# Fine-tuning a Bert model

- ref: https://huggingface.co/docs/transformers/tasks/sequence_classification

- dataset: [Fake-News-Detection-Challenge-KDD-2020](https://huggingface.co/datasets/LittleFish-Coder/Fake-News-Detection-Challenge-KDD-2020)

- pretrained model: [distilbert/distilbert-base-uncased](https://huggingface.co/distilbert/distilbert-base-uncased)
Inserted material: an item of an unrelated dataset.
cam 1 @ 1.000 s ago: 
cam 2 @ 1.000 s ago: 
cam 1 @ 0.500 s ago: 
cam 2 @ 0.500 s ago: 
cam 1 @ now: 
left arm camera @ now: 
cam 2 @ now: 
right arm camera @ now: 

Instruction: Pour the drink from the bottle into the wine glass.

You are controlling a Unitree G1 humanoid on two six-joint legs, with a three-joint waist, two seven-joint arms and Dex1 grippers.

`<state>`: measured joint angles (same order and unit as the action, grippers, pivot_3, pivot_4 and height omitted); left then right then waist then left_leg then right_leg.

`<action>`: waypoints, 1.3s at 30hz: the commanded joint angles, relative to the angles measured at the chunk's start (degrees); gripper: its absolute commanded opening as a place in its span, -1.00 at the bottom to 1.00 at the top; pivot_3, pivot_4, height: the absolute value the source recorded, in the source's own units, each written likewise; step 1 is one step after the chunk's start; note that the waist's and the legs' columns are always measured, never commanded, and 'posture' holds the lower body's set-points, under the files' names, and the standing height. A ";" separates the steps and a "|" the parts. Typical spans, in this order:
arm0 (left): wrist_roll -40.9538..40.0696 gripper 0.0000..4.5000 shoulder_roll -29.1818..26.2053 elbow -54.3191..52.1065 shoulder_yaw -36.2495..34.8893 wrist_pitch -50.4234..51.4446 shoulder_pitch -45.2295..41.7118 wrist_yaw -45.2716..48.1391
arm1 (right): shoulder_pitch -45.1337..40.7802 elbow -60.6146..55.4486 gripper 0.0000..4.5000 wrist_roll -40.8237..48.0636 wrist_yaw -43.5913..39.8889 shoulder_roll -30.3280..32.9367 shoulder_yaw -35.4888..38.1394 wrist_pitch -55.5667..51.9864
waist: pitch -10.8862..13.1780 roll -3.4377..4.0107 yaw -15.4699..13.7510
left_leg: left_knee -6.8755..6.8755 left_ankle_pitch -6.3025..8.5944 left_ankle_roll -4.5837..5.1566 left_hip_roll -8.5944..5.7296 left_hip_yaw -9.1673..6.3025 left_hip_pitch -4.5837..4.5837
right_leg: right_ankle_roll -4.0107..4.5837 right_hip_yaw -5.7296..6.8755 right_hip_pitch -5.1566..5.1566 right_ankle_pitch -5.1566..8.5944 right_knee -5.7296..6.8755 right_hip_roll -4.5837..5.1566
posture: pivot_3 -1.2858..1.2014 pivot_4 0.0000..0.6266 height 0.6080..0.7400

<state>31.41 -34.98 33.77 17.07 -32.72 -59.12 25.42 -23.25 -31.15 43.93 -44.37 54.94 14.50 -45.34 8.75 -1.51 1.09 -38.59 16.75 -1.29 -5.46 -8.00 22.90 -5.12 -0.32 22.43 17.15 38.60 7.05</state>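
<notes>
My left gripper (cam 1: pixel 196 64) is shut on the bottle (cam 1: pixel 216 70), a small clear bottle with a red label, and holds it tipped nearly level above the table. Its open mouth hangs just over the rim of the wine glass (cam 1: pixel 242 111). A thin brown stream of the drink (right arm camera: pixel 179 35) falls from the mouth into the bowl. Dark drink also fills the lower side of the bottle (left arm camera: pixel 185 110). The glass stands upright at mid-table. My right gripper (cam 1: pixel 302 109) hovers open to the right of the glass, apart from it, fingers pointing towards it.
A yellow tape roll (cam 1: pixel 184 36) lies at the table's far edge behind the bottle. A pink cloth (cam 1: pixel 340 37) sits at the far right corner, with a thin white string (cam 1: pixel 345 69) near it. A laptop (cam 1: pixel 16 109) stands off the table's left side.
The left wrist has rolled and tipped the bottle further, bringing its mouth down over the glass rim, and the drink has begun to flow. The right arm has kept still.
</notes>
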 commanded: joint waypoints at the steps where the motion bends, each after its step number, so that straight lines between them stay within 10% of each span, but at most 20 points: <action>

- BERT architecture go through: [Coursera](https://www.coursera.org/learn/transformer-models-and-bert-model/)

In [15]:
%pip -q install numpy pandas torch transformers datasets evaluate accelerate scikit-learn

Note: you may need to restart the kernel to use updated packages.


In [2]:
# import package
import numpy as np
import pandas as pd
import torch
from torch.utils.data import DataLoader, Dataset
from transformers import AutoTokenizer, DataCollatorWithPadding
from transformers import AutoModelForSequenceClassification, TrainingArguments, Trainer
from transformers import pipeline
from datasets import load_dataset

  from .autonotebook import tqdm as notebook_tqdm


In [3]:
# device
device = torch.device("cuda" if torch.cuda.is_available() else "cpu")
print(f"device: {device}")

device: cuda


## Dataset

use the [`Fake-News-Detection-Challenge-KDD-2020`](https://huggingface.co/datasets/LittleFish-Coder/Fake-News-Detection-Challenge-KDD-2020) dataset from huggingface datasets library

- 1: fake news
- 0: real news

In [4]:
# load data
dataset = load_dataset("LittleFish-Coder/Fake-News-Detection-Challenge-KDD-2020", download_mode="reuse_cache_if_exists", cache_dir="dataset")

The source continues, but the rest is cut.